Though Windows 2000 Professional and Windows XP Professional are both a multipurpose operating system with integrated support for client/server and peer-to-peer networks, each system has similar features and benefits including: lower total cost of ownership, security (both local and network), networking and communication services, internet integration, integrated administration, hardware support, and performance. And although Microsoft touts that Windows XP design goals were: richer communications, enhanced mobility features, to name a few, performance would have to play a major component if the additional design features would justify Microsoft's claim with all the aforementioned goodies that Windows XP is better than its predecessors (,Net Advisor, 2001).
Independent tests (Etesting labs, 2001) indicate that performance is equivalent to the speed of Windows 2000 Professional, even with the addition of extensive new productivity features.
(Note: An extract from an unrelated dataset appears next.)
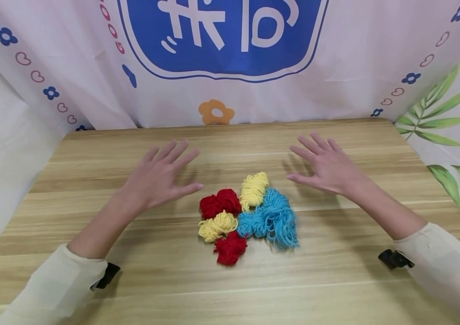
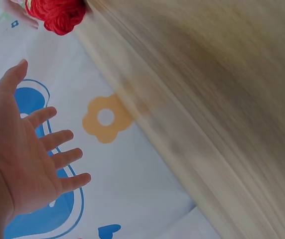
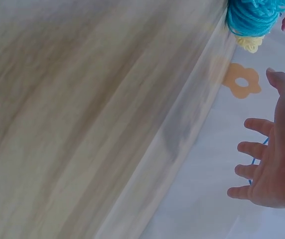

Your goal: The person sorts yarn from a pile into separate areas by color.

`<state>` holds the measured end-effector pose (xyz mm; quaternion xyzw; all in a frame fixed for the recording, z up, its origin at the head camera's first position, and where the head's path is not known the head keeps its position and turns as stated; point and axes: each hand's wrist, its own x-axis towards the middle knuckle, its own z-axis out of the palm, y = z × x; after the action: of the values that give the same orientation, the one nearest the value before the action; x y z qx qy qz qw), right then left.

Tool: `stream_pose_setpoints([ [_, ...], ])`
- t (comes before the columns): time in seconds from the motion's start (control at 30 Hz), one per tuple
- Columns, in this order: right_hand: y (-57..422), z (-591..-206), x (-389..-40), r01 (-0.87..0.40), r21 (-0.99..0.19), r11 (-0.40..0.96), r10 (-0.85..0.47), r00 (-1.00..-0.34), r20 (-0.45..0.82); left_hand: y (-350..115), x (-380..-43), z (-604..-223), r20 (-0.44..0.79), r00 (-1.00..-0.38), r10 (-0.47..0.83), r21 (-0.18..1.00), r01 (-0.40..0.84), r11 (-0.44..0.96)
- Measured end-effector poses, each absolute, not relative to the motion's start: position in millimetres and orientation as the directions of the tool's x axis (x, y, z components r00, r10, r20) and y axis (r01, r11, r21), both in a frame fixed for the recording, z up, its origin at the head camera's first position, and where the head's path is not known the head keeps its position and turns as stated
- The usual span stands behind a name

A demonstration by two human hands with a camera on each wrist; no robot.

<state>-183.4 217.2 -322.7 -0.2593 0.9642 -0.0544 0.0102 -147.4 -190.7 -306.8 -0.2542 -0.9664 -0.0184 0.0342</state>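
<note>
Several small bundles of yarn lie clustered in the middle of the table. Among them are a red bundle [image 1: 220, 203], a yellow bundle [image 1: 254, 190] at the back, and a second yellow bundle [image 1: 218, 226]. Nearest the front is another red bundle [image 1: 230, 248]. On the right of the cluster, blue yarn [image 1: 280, 219] spreads into loose strands. My left hand [image 1: 158, 176] hovers left of the yarn with fingers spread, holding nothing. To the right, my right hand [image 1: 327, 164] is likewise spread and holds nothing. Both wrist views show the palms bare.
The wood-grain table [image 1: 335, 280] reaches back to a white printed cloth [image 1: 165, 104] hanging behind it. A blue sign print and an orange flower [image 1: 207, 113] decorate the cloth. Black clips [image 1: 394, 259] sit at both sleeve cuffs.
</note>
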Motion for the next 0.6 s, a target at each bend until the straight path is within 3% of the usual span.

Comparative tests show the Windows XP Professional outperformed Windows 2000 Professional in overall system performance, time to perform a system startup, time to launch an application, and time to resume from hibernation to an active state or standby modes.
Testing by eTesting Labs, offering independent testing and research for the Internet and technology industry, indicates Windows XP provides superior performance in key performance categories.
Among the lab's findings:
Faster startup performance: Windows XP is on average 34% faster than Windows 2000.
Equal run-time performance: This measurement refers to the speed at which Windows XP performs tasks while your computer is running. Improvements in Windows XP runtime performance are evident...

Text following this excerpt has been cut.